Want to get your medical license in another state? We have guides on how to get licensed by the California Medical Board, Georgia Medical Board, and more in our medical licensing archive.

Renewing Your Application

Arizona Medical Board license renewal
After waiting up to three months to get your license, you’ll never want to go through this application process again. Unfortunately, you’ll never be “done” with the Arizona Medical Board. That’s because you must renew your license every two years.

Here’s what that process entails.

What You’ll Need to Renew Your License

Luckily, the licensure renewal process can be completed in as little as 10 minutes if you choose to do it online. But just like filling out your initial application, you can submit it through the mail as well.

Choosing the mail-in option is slower, and there’s always the chance it gets lost!

Most importantly, you need to complete your renewal application. This document will ask for license verification and any changes that have occurred since your last renewal (or official license date).

That means disclosing new disciplinary actions as well as new medical conditions you might be facing. Again, you’ll have to answer questions about the Medical Practice Act like you did in your first application.

This application is very similar to the first and is a bit tedious.

Completing Your Continuing Education Credits

The medical field is always evolving to reflect the latest news in the world of health professionals.
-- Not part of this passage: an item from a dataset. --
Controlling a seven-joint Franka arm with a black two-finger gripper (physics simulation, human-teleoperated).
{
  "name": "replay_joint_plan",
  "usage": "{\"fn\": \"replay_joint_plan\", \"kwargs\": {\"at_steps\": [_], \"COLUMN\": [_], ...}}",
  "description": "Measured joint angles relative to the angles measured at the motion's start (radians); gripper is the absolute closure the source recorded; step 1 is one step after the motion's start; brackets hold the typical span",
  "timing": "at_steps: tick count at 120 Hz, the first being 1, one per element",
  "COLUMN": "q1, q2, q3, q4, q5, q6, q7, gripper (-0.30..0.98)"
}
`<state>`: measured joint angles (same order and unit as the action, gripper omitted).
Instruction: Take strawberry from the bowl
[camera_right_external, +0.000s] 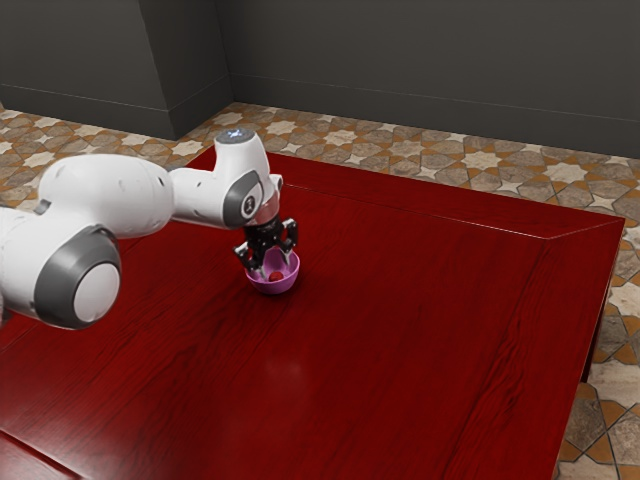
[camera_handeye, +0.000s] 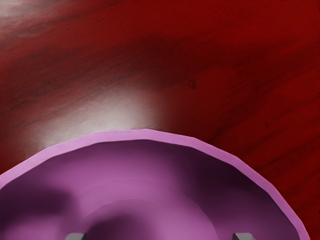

This is why you need to continue furthering your education during your medical career.

Arizona physicians must complete 40 Continuing Medical Education credits (CME) during every renewal period. Three of these credits must be related to prescribing opioids to patients due to the ongoing opioid epidemic.

Note: You won’t have to submit proof of your CME credits unless you’re audited and specifically asked to do so.

The Fine Details of Renewal

Like every encounter you have with the Arizona Medical Board, there is a fee involved with the renewal.
This fee is just $500 if you renew on time. Otherwise, you’ll have to pay an additional $350 late fee to renew your license.

You need to check the information included on your profile on first before sending in your renewal. Be sure to print out and circle any incorrect information you submit to the Board in Phoenix with your application.

Protect your income in case of emergencies. Read our guide to Disability Insurance for Physicians to learn more.


Getting licensed with the Arizona Medical Board is a long and expensive process for new physicians. However, this is an absolutely necessary step to practice medicine in the State of Arizona.

There are some ways to make this process a bit more simple.

The best strategy is to compile all of the necessary licensure documents well-before you plan to submit your application. Additionally, completing your application online is a great way to stay up-to-date with your application status.